The Sound of One Hand Clapping
- First edition
- Author: Richard Flanagan
- Language: English
- Publisher: Pan Macmillan, Australia
- Publication date: 1997
- Publication place: Australia
- Media type: Print Hardback & Paperback
- Pages: 425 pp
- ISBN: 0-7329-0896-5
- OCLC: 37931627
- Dewey Decimal: 823 21
- LC Class: PR9619.3.F525 S68 1997
- Preceded by: Death of a River Guide (1994)
- Followed by: Gould's Book of Fish (2001)
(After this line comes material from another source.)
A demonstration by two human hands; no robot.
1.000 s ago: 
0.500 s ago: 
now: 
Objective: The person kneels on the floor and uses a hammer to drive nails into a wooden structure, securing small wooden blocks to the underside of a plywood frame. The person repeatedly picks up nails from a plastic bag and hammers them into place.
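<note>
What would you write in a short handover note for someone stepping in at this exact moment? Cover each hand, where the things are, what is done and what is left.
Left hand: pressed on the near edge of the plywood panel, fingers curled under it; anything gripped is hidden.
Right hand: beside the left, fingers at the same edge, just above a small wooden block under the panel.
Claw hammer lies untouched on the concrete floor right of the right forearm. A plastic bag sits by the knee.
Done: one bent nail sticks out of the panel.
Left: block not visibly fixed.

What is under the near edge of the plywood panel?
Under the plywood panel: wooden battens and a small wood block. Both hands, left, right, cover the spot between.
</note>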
= The Sound of One Hand Clapping (novel) =

1997 novel by Richard Flanagan

The Sound of One Hand Clapping is a 1997 novel by Australian author Richard Flanagan. The title is adapted from the famous Zen kōan of Hakuin Ekaku. The Sound of One Hand Clapping was Flanagan's second novel. The novel tells the story of Slovenian immigrants.

==Plot summary==
The book focuses the relationship between a woman, Sonja Buloh, and her father Bojan. Bojan is a Slovenian immigrant from the post-World War II period who came to work on the Tasmanian Hydroelectric Schemes, and a drunkard. While working on a remote construction camp in the central highlands in the winter of 1954, when Sonja was just three, Bojan's wife walked into a blizzard never to be seen again and leaving Bojan to raise his daughter. When Sonja returns to visit Tasmania and her father in 1989 as a balanced middle-aged woman, the past begins to intrude, changing both their lives forever.

==Awards==
- Victorian Premier's Literary Award, Vance Palmer Prize for Fiction, 1998: winner
- Miles Franklin Literary Award, 1998: shortlisted
- Booksellers Choice Award, 1998: winner

==Notes==
- Dedication: "For Archie Flanagan, Helen Flanagan, Anton Smolej. Forgive me its failings, but I tell it with love."

==Reviews==
- "CNN.com"
- "Reading Matters"
- "Words and Flavours"

==Interviews==
- "Many Hands Clapping" - interview by Murray Waldren

==Film adaptation==

A film adaptation of this novel was released in 1998, directed by the author, Richard Flanagan (who also wrote the screenplay), and featuring Kerry Fox, Kristof Kaczmarek, Rosie Flanagan and Arabella Wain. The film was produced by Rolf de Heer, who encouraged Flanagan to direct the film, and broke into tears and "was a mess for four days" when he first read the script. Flanagan first read the phrase "the sound of one hand clapping" in an essay about feminist influence on the early English co-operative movement. The film competed for the Golden Bear at the 48th Berlin International Film Festival.